Beyond Phishing: Cultivating a Culture of Cybersecurity through Comprehensive Cyber Awareness Training
Time and time again we learn that humans remain the most weak defence when it comes to security, whether it is social engineering or physically entering the building. When designing security controls we cannot factor in a person's tendency to want to help, we're human after all. But realistically, that doesn’t change the fact that we are security professionals who need to protect our IT estates. Security awareness training is commonly used across most organisations, an annual exercise that people tend to dread receiving in their inboxes. Even as a security professional, I find myself dreading receiving it because no matter what platform it is, it never seems to spark enough interest. To engage the workforce and really build a cyber culture that extends the physical perimeter of the office, we need to rethink the way we complete cyber awareness training.

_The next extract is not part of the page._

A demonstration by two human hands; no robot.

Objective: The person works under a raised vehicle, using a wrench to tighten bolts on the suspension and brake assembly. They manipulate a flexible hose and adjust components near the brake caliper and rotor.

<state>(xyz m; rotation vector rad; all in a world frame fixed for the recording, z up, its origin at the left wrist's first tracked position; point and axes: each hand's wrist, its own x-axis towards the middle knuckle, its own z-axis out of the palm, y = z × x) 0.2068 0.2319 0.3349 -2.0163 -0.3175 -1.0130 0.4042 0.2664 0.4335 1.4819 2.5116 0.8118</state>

How do you balance delivering thorough cyber awareness training whilst keeping it interesting to staff?
Make it interesting
I’ve found that employees have varying levels of interest when it comes to cyber awareness, either really curious, completely disengaged or apathetic. I believe that cyber awareness programmes can be tackled by sparking curiosity and being interesting. There are many people who are guilty of binge-watching entire seasons on Netflix within days, why? Because it's interesting, based on how the series is written they are hooked, it is appealing to their curiosity. This can easily be replicated when it comes to delivering training. Sure, you have the compliance checkbox for completing online training. But why not make it practical and follow up with an interactive ‘lunch and learn’ session on a real-life case study? In the past, I have created training exercises walking employees through how a cyber attack could be carried out, including real-life examples. Though simple, it crystallises how easy it is to conduct an attack, especially from something as innocent as a mouse click. By illustrating how easy it is for an attacker to strike, it temporarily grants the workforce access to our world as security professionals and highlights how crucial their role is in keeping the organisation safe. There’s nothing like the shock factor for engaging your workforce. When choosing case studies, I also stay away from cyber attacks on organisations and opt for attacks geared at individuals, like direct deposit scams that target employees, house buyers and renters. This makes it more relatable because you see the victim as similar to yourself or someone you know.
Divide and conquer
When delivering training, ensuring that you have a niche audience is essential. Without a doubt, there will always be someone in the audience who believes they couldn't possibly fall victim to a cyber attack, so disengage. When designing your sessions, consider separating the training by job function to make the training more impactful. For example, the differences in risk exposure between a sales executive and full stack developer means that they need to be educated on them separately. For example, a sales executive may be more susceptible to social engineering attacks because they engage with external parties regularly and may have the pressure of meeting sales targets for example. Whereas a full stack developer has the responsibility of secure code development so must be aware of the risks associated. When delivering training to job functions rather than entire workforces it is easier to give relatable examples. You’re more likely to keep everyone engaged when everyone is able to contribute to the conversation. Aim for depth when it comes to delivering training, that’s where lasting change is made.
When building a cyber awareness culture, the most important thing is keeping the conversation going. Ensure that employees feel comfortable asking the security team questions and that the channels of communication remain open. This ensures an existing rapport when future changes are enacted, reducing the likelihood of a disengaged or apathetic workforce.